Na semana passada o Governo do RN decretou estado de calamidade na segurança pública. Agora, são três os setores atingidos por essa medida de caráter excepcional. Os outros dois são a saúde e o sistema prisional. Não é necessário ser vidente ou profeta para prever que outros setores seguirão o mesmo caminho nos próximos meses, caso não sejam aprovadas medidas para impedir que o Rio Grande do Norte como um todo seja declarado em estado de calamidade. 
 
A metástase é evidente e a esta altura não adianta ficar buscando culpados para a gravíssima crise que o Estado atravessa. É tempo perdido passar horas nas redes sociais, nas mesas de restaurantes e nos alpendres de veraneio tentando apontar se o responsável pela atual situação é o atual governador Robinson Faria, ou seus antecessores mais próximos que patrocinaram "trens da alegria", que demitiram auxiliares que quiseram ser austeros, que desgovernaram o RN por 8 meses, que fizeram planos de cargos, carreiras e salários incompatíveis com a realidade das finanças estaduais e que se curvaram às exigências dos poderes por fraqueza pessoal.
 
Para superar a crise é preciso encarar fatos e números com responsabilidade e espírito público e dar uma trégua à politicagem e aos interesses pessoais e corporativos. Ou se faz isso ou afundamos todos juntos. A ingovernabilidade levará tudo de roldão. Inclusive, os demais poderes. É ilusão achar-se que o executivo naufragará sozinho. 
 
Entre esses fatos e números incontornáveis estão os repasses constitucionais feitos pelo Executivo potiguar aos demais poderes, que cresceram 90% entre 2010 e agosto de 2016, enquanto a escala da Receita Corrente Líquida ficou menor que a inflação. O nosso percentual de comprometimento, que é de 23,38%, considerando os repasse aos poderes autônomos em relação à Receita Ordinária Líquida do Estado, está acima da média nacional, que é de 17,87%, muito acima do de estados vizinhos nossos. No Ceará, o percentual é de 17,13%; em Pernambuco de 17,54%; e na Paraíba, de 19,83%.
 
Não menos dramática é a situação da previdência estadual. O rombo mensal, que era de cerca de 50 milhões em janeiro de 2014, aumentou para mais de 130 milhões em janeiro de 2017. Somente a previdência provocará um déficit, se nada for feito, de mais de 1,5 bilhão de reais em 2017, o que corresponde a cerca de 13% de todo o orçamento, hoje em torno de 12 bilhões.
 
O momento, portanto, exige desprendimento público e coragem. Menos dissimulação e omissão e menos aposta no quanto pior melhor, já de olho nas eleições de outubro. Como se a fatura não tivesse de ser saldada, agora ou em 2019.
 
Por isso, faz-se necessário com urgência uma repactuação dos poderes com vistas ao equilíbrio fiscal do Estado.
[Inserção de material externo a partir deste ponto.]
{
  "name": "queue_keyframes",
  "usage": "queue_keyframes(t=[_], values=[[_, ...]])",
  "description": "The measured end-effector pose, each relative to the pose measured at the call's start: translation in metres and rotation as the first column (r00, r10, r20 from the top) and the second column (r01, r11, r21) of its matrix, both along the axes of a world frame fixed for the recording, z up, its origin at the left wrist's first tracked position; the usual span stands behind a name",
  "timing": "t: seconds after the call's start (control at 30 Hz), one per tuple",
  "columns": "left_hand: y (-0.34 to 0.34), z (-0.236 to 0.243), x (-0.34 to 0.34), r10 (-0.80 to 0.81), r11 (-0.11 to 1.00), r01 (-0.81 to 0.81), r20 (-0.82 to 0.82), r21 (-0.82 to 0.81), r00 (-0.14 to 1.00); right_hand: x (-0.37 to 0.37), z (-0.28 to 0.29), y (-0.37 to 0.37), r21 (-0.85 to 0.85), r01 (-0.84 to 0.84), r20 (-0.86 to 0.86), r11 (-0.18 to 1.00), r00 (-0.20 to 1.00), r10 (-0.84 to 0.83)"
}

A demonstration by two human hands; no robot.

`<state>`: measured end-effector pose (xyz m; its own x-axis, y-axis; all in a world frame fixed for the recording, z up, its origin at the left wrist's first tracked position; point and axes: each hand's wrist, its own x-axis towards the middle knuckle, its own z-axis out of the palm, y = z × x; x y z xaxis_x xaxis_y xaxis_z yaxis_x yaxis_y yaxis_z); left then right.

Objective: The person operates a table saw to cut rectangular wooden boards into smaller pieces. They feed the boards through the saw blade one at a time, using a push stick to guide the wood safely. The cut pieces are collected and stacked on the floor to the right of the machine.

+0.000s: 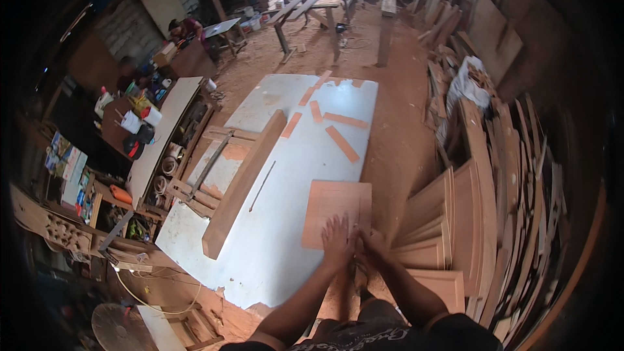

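A square, flat wooden panel (322,201) lies at the near right edge of the white worktable (260,247), with faint lines on its surface. My left hand (337,240) rests on the panel's near part, fingers stretched out and spread. Close beside it, at the panel's near right corner, my right hand (370,246) has its fingers drawn together. Whatever it may be gripping is too small to make out. Left of the panel, a thin dark rod (262,186) lies on the table, and beyond that a long thick wooden beam (246,182).
Several short wood strips (342,143) lie at the table's far end. A long bar clamp (211,166) sits on a wooden frame left of the beam. Stacked boards (507,208) line the right side. At the left stands a cluttered bench (162,136); two people are beyond it.
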<state>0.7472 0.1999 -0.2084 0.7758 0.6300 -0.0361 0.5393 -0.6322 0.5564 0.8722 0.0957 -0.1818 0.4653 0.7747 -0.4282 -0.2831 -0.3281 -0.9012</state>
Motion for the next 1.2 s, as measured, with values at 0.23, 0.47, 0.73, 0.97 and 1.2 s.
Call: queue_keyframes(t=[0.23, 0.47, 0.73, 0.97, 1.2], values=[[-0.075, 0.104, -0.162, 0.516, 0.833, -0.178, 0.622, -0.523, 0.589, -0.055, -0.040, -0.102, 0.054, 0.336, -0.471, 0.940, 0.839, -0.273], [-0.086, 0.130, -0.259, 0.600, 0.767, -0.137, 0.624, -0.627, 0.501, -0.157, 0.009, -0.187, 0.418, 0.440, -0.787, 0.794, -0.261, 0.559], [-0.156, 0.184, -0.271, 0.270, 0.863, 0.132, 0.667, -0.487, 0.694, -0.233, 0.044, -0.212, 0.583, 0.409, -0.727, 0.702, -0.121, 0.675], [-0.199, 0.258, -0.227, 0.442, 0.658, 0.216, 0.602, -0.722, 0.665, -0.230, 0.010, -0.248, 0.604, 0.276, -0.775, 0.748, 0.424, 0.469], [-0.187, 0.230, -0.187, 0.311, 0.456, 0.353, 0.518, -0.817, 0.797, -0.236, 0.113, -0.238, -0.059, 0.498, -0.817, 0.865, 0.474, -0.329]])
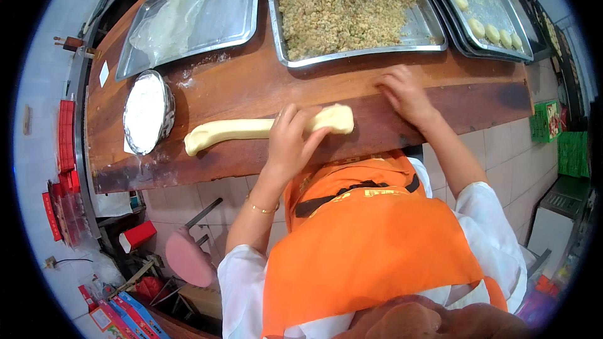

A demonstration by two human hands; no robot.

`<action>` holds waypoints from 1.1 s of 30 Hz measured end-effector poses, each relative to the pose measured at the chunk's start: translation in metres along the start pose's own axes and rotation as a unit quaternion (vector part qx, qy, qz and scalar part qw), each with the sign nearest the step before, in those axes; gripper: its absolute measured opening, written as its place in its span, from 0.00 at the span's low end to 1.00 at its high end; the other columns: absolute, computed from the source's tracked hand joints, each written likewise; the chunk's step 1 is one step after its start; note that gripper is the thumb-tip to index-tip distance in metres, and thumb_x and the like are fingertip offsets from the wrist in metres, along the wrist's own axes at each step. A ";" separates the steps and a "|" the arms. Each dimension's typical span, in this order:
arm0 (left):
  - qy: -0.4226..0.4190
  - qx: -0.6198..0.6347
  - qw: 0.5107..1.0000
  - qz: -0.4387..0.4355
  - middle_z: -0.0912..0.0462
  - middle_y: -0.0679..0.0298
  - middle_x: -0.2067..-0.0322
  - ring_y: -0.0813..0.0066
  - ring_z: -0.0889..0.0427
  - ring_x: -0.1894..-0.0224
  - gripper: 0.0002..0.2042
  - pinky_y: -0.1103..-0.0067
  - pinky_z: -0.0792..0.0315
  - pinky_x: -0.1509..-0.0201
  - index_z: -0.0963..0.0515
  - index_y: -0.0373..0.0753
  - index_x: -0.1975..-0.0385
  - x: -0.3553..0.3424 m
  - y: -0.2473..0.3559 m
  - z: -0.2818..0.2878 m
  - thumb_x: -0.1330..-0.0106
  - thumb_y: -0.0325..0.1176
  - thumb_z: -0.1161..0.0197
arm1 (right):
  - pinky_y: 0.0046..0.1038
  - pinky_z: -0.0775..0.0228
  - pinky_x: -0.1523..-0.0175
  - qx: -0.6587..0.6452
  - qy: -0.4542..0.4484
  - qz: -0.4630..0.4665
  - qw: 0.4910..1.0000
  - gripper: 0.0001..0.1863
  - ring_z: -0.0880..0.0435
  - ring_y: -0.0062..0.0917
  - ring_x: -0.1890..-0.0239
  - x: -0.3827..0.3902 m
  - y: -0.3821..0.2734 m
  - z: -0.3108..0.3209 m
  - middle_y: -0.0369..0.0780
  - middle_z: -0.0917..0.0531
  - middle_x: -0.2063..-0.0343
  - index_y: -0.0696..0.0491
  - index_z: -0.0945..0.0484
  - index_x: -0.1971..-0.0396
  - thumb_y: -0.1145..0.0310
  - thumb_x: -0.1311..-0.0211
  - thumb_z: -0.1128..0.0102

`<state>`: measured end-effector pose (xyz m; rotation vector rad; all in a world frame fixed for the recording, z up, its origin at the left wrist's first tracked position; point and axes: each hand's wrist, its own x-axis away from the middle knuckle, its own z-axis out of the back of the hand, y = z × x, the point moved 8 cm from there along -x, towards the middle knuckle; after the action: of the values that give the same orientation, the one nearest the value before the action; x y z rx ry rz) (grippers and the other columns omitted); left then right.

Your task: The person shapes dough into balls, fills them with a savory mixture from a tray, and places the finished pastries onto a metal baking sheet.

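A long roll of pale yellow dough point(235, 129) lies across the wooden table near its front edge. My left hand point(292, 132) is closed round the roll toward its right end, thumb on the near side and fingers over the far side. The thick end of the dough shows just past my fingers. To the right of it, apart from the dough, my right hand point(405, 95) is over the table with loosely bent fingers, slightly blurred. Nothing shows in it. Several small dough pieces point(492, 33) rest on a floured metal tray point(522, 22) at the far right.
A metal tray point(433, 48) of crumbly brown filling point(345, 9) stands at the far middle. Left of it, another tray point(229, 22) holds a clear plastic sheet point(173, 16). A bowl of white flour point(146, 113) sits at the left. Below the table is a pink stool point(188, 256).
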<state>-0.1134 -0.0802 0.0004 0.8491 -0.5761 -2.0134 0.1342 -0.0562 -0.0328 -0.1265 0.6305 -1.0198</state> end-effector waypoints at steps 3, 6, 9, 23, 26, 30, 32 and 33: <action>0.029 -0.077 0.997 -0.009 0.25 0.56 0.65 0.56 0.24 0.62 0.17 0.66 0.30 0.59 0.21 0.35 0.56 -0.025 -0.008 -0.018 0.42 0.34 0.28 | 0.38 0.28 0.51 0.044 0.043 -0.064 0.996 0.06 0.22 0.41 0.57 0.016 0.030 0.039 0.43 0.20 0.63 0.56 0.20 0.66 0.78 0.44 0.35; 0.011 -0.148 0.989 0.005 0.26 0.53 0.54 0.52 0.26 0.49 0.22 0.61 0.33 0.44 0.26 0.33 0.47 -0.037 -0.004 -0.033 0.42 0.28 0.33 | 0.36 0.28 0.50 0.055 0.126 -0.105 0.985 0.07 0.21 0.41 0.56 0.034 0.037 0.070 0.43 0.19 0.63 0.56 0.19 0.65 0.79 0.44 0.36; 0.028 -0.204 0.975 -0.079 0.31 0.48 0.40 0.48 0.36 0.34 0.29 0.54 0.45 0.31 0.31 0.33 0.40 -0.029 0.033 -0.036 0.48 0.21 0.40 | 0.31 0.27 0.49 0.086 0.226 -0.179 0.954 0.06 0.19 0.35 0.57 0.069 0.054 0.103 0.41 0.17 0.62 0.56 0.18 0.63 0.78 0.40 0.37; -0.138 -0.143 0.948 -0.249 0.29 0.55 0.37 0.57 0.40 0.28 0.27 0.58 0.50 0.24 0.27 0.37 0.40 -0.088 0.087 -0.172 0.37 0.43 0.35 | 0.22 0.29 0.51 -0.226 0.181 -0.250 0.924 0.07 0.19 0.21 0.59 0.040 0.087 0.061 0.34 0.17 0.64 0.54 0.17 0.59 0.75 0.35 0.38; -0.087 -0.104 0.968 -0.213 0.28 0.55 0.38 0.57 0.38 0.29 0.23 0.56 0.49 0.26 0.24 0.38 0.45 -0.066 0.086 -0.105 0.39 0.39 0.32 | 0.32 0.29 0.48 0.073 0.098 -0.166 0.979 0.11 0.18 0.35 0.57 0.047 0.087 0.077 0.41 0.18 0.65 0.53 0.17 0.62 0.81 0.44 0.41; 0.019 -0.195 0.979 -0.058 0.27 0.58 0.38 0.58 0.34 0.31 0.23 0.59 0.47 0.27 0.26 0.41 0.40 -0.028 0.015 -0.001 0.37 0.31 0.35 | 0.41 0.35 0.41 0.159 0.151 -0.102 0.970 0.19 0.22 0.41 0.49 0.039 0.040 0.087 0.41 0.18 0.59 0.52 0.19 0.59 0.84 0.53 0.45; 0.069 -0.267 0.961 0.003 0.28 0.58 0.36 0.58 0.36 0.30 0.25 0.61 0.48 0.27 0.29 0.44 0.35 -0.004 -0.021 0.046 0.34 0.31 0.38 | 0.41 0.37 0.37 0.025 0.086 -0.111 0.990 0.20 0.25 0.40 0.44 0.032 0.019 0.055 0.42 0.20 0.52 0.52 0.20 0.56 0.84 0.51 0.45; 0.058 -0.307 0.949 0.043 0.28 0.59 0.36 0.58 0.37 0.30 0.25 0.60 0.49 0.26 0.30 0.45 0.34 0.004 -0.035 0.065 0.33 0.34 0.40 | 0.42 0.38 0.36 -0.057 0.031 -0.108 0.992 0.21 0.26 0.40 0.42 0.025 0.002 0.030 0.42 0.21 0.49 0.52 0.21 0.53 0.82 0.49 0.43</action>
<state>-0.1819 -0.0593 0.0186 0.5383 0.0917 -1.8810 0.1607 -0.0811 -0.0196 -0.2681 0.7425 -1.1994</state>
Além das medidas pontuais e necessárias encaminhadas pelo governador à AL-RN, o Sinduscon/RN  sugere um TAG (Termo de Ajustamento de Gestão ) político-administrativo, coordenado pelo TCE/RN, que tem o dever de, em nome do povo do RN, zelar por suas finanças.  Esse TAG, feito de forma concertada e transparente, apontando o que cada um terá que fazer para trazer o seu percentual de gastos, num período de 4 anos, para a média dos Estados nordestinos, é o mínimo que se pode esperar dos homens públicos do RN.
 
A hora é de sacrifício e de bom senso.  De pensar no futuro do Estado que legaremos para nossos filhos e netos. De compreender que todos, absolutamente TODOS, devem dar a sua contribuição para superarmos as dificuldades. Sem esse entendimento, teremos apenas paliativos, que vão empurrando a crise com a barriga e tornando o remédio para superá-la cada vez mais amargo.